Recently a reader, Imran, posted a comment asking for clarification on concepts such as project life cycle, project phases and project management process groups. After reading his comments, I realized that many others might be having similar doubts and it would be more appropriate to address his questions through a separate blog post rather than responding through comments. In this article, I’m trying to explain 5 key concepts by drawing an analogy between products and human beings. I hope you’ll find it interesting and useful.
Product Life Cycle
If we think of a human being as a product, then the entire life of the human being from the time it’s conceptualized (or conceived) to its death can be considered as its product life cycle.
As every human being has only one life (unless you believe in life after death), every product has one life cycle.
The phases of human life such as prenatal, child, adolescence, adult and death can be considered as product phases. Product phases are generally sequential and non-overlapping, though you may see some adults behaving like children :).
Project Life Cycle
Schooling, college education and work life can be considered as projects. There’s only one project life cycle for every project.
For a schooling project, each year (grade) of school can be considered as a project phase.
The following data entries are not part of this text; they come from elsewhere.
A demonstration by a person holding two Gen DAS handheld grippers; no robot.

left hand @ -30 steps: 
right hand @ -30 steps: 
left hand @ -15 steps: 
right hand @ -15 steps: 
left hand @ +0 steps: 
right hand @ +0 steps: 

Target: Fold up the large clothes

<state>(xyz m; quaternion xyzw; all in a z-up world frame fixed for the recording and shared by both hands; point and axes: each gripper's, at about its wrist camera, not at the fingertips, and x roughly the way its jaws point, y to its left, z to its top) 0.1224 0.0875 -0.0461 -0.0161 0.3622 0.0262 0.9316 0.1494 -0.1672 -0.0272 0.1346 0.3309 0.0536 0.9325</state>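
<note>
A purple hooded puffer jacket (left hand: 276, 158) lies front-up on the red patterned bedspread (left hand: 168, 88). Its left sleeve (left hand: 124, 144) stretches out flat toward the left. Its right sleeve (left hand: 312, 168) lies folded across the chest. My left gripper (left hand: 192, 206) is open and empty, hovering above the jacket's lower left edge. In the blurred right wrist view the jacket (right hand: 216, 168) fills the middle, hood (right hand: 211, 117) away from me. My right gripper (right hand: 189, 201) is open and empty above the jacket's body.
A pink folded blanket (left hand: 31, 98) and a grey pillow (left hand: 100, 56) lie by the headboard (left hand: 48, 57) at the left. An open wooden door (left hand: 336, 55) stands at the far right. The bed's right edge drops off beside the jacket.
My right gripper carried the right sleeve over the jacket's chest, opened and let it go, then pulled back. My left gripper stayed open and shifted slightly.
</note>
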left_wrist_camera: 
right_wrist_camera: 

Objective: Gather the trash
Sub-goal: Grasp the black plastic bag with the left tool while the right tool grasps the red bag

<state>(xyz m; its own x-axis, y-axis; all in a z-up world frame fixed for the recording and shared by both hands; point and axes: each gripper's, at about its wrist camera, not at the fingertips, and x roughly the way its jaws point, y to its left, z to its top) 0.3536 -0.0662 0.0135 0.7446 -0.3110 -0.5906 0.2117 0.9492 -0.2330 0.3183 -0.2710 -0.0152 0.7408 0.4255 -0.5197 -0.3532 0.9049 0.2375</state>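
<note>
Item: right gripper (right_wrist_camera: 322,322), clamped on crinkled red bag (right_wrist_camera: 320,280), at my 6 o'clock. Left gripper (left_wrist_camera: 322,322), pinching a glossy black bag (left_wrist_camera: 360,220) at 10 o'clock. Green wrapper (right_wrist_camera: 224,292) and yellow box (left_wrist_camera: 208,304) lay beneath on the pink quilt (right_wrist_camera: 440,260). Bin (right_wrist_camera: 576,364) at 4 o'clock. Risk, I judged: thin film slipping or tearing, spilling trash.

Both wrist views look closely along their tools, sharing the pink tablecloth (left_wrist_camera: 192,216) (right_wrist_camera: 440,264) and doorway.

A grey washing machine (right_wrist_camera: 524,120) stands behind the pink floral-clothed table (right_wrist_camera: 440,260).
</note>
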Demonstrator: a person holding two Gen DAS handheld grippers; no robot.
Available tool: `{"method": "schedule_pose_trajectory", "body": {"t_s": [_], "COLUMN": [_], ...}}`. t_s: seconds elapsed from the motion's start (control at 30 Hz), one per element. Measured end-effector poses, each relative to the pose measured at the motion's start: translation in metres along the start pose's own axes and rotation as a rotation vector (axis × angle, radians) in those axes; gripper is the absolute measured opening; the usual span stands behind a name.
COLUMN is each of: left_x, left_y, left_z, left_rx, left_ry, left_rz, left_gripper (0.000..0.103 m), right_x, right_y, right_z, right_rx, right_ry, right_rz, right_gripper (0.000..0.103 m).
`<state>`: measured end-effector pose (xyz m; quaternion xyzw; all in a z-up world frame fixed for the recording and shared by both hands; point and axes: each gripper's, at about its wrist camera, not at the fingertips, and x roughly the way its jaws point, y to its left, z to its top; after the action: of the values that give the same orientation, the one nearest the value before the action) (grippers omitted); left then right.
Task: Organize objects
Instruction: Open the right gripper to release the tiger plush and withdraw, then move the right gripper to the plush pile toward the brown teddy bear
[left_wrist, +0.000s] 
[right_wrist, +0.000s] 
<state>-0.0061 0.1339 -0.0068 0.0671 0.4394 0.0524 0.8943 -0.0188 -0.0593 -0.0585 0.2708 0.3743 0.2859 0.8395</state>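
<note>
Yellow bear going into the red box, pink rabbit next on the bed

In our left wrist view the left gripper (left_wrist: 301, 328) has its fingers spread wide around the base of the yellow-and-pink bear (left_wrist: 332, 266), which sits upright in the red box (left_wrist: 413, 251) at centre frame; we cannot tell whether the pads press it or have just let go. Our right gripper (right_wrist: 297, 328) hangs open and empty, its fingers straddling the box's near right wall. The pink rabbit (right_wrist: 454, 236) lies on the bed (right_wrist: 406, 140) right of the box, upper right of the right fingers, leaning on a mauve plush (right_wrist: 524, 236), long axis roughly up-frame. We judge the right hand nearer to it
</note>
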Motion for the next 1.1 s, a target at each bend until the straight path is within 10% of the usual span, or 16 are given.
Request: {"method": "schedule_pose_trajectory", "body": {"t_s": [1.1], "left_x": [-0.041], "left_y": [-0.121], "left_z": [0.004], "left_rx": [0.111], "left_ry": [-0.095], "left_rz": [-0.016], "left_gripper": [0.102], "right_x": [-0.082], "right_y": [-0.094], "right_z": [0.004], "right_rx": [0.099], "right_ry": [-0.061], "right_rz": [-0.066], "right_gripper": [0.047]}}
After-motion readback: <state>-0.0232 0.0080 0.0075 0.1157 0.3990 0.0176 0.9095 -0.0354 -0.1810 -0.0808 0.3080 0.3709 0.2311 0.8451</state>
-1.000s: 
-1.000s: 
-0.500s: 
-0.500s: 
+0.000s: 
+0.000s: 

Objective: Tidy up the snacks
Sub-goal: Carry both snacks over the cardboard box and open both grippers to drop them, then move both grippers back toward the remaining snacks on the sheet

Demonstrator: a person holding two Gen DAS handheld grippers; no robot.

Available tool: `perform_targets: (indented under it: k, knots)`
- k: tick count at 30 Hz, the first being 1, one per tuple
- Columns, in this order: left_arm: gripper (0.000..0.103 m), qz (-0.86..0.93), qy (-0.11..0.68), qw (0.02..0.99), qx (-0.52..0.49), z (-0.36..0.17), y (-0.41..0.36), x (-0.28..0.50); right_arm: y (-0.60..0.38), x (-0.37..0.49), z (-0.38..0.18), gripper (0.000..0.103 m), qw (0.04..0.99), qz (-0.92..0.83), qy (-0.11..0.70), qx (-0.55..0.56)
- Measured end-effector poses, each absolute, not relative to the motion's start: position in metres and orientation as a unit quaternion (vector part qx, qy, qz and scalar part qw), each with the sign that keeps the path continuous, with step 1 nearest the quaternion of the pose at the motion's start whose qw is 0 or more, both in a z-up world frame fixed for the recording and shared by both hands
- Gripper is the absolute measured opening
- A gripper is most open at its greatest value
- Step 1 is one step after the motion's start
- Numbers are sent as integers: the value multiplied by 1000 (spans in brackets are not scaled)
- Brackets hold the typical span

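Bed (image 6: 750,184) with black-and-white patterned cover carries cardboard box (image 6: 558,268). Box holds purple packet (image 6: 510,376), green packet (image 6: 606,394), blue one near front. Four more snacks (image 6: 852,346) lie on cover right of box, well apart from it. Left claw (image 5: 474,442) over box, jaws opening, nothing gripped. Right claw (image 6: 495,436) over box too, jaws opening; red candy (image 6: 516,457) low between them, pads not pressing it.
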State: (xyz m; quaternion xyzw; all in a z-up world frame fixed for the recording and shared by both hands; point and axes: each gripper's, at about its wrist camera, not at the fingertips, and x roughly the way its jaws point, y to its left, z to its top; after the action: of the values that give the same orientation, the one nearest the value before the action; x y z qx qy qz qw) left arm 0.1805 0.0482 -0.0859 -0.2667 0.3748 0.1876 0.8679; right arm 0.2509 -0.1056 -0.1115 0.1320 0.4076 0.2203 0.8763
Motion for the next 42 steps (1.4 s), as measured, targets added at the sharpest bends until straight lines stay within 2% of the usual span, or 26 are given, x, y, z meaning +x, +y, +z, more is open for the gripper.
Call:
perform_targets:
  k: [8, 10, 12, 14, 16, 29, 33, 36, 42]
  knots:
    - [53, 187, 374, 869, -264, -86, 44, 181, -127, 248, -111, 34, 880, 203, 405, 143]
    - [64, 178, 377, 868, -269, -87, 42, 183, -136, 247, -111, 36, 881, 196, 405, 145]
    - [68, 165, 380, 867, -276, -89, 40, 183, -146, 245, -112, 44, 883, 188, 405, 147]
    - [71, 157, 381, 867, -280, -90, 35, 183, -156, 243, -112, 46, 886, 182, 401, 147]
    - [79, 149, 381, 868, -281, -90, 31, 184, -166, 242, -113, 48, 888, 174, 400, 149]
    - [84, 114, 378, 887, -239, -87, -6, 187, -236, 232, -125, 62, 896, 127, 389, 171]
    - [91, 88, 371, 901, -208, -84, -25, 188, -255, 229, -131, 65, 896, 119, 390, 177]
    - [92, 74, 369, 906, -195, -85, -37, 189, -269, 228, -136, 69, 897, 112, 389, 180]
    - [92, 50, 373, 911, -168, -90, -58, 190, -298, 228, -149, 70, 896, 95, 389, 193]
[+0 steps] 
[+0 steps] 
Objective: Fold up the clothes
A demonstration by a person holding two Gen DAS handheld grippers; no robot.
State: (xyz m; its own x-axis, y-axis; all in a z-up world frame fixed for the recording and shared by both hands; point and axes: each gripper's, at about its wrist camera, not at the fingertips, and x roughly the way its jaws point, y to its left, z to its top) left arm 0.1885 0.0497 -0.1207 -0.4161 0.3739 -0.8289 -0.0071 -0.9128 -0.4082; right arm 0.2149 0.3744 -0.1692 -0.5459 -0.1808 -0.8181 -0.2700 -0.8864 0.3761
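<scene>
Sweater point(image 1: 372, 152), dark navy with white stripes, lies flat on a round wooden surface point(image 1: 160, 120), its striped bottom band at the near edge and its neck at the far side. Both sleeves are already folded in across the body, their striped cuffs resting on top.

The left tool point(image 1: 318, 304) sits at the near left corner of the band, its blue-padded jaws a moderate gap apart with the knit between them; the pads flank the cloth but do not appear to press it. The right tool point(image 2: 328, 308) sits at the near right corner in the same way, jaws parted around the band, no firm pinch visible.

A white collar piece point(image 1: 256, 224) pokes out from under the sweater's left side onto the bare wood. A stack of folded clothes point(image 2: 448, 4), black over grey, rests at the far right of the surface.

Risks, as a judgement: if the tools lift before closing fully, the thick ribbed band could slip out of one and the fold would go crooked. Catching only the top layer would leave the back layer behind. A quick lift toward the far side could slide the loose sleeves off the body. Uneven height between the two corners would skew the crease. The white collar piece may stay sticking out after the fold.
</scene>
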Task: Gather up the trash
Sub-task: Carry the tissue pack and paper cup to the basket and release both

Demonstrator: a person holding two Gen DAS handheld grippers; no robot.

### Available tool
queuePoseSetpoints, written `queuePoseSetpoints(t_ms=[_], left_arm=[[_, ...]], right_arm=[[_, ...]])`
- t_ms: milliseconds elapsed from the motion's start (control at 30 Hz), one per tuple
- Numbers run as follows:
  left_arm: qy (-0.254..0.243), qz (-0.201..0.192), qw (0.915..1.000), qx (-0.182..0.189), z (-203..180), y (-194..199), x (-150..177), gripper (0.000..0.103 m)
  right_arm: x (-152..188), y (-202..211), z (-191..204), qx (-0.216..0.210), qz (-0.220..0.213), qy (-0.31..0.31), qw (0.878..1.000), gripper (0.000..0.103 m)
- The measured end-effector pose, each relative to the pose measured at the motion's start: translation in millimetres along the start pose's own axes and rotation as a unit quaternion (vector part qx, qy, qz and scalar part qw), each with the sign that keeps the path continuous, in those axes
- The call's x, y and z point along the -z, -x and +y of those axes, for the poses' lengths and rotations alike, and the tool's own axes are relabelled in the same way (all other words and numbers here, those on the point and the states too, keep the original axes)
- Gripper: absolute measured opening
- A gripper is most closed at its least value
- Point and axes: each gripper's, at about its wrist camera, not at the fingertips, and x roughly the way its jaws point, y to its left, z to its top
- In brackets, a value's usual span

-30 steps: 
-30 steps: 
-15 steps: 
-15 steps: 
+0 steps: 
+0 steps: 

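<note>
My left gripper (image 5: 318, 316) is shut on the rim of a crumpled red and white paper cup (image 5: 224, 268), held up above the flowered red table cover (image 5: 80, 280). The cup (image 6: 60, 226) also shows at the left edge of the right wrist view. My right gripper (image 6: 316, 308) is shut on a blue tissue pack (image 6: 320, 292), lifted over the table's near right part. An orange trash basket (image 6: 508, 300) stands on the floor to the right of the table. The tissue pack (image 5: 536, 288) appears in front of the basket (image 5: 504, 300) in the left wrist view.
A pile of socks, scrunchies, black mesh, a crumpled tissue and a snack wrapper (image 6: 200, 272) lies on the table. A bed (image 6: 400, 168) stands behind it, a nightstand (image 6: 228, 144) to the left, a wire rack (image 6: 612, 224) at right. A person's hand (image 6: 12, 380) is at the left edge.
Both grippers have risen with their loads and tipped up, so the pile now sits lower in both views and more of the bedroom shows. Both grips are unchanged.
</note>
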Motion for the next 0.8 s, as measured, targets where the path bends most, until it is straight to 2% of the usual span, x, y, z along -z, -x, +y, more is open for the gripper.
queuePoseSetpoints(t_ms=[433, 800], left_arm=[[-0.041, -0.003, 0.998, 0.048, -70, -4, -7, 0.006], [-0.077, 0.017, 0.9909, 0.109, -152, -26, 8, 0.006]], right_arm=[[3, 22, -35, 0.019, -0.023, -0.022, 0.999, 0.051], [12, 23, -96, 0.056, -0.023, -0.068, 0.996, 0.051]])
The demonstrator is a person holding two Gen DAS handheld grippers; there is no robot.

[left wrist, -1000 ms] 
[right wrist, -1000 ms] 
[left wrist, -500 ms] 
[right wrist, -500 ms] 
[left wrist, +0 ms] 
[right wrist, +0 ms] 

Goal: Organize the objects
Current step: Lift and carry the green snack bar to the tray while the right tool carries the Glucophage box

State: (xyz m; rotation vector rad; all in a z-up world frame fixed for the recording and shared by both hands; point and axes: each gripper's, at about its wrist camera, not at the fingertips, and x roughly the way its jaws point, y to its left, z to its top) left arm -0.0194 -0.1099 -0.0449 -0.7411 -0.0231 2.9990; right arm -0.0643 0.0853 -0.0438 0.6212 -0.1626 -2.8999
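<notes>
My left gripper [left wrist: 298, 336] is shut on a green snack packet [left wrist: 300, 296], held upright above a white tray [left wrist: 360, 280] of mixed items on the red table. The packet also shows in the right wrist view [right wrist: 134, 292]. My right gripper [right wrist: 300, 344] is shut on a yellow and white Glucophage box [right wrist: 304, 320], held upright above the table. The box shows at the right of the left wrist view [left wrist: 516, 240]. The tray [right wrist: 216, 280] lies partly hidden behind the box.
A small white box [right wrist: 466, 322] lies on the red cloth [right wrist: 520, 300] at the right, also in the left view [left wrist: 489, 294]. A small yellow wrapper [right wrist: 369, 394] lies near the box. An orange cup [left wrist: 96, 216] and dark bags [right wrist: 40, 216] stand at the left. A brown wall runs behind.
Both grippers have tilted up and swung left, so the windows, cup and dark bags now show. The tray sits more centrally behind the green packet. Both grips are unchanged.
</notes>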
In a schooling project, the phases are (usually) sequential, but in real world projects, the project phases can overlap.
Project Management Process Groups
Before you enter a new grade, you or your parents (sponsors) identify the need to continue your education, and enroll you into the next grade (initiating). Various aspects (finances, uniforms, books, tuitions, boarding etc.) of your schooling are planned (planning). You attend classes (executing) and teachers evaluate and monitor your progress throughout the year and corrective actions are taken if required (monitoring and controlling). At the end of the year, you take the final exams, get your grades and celebrate (closing).
Usually, each of the 5 project management process groups are repeated for each phase of the project.
I hope this short article helps you get a gist of these common, but often confusing project management concepts. Your comments and suggestions are welcome as usual.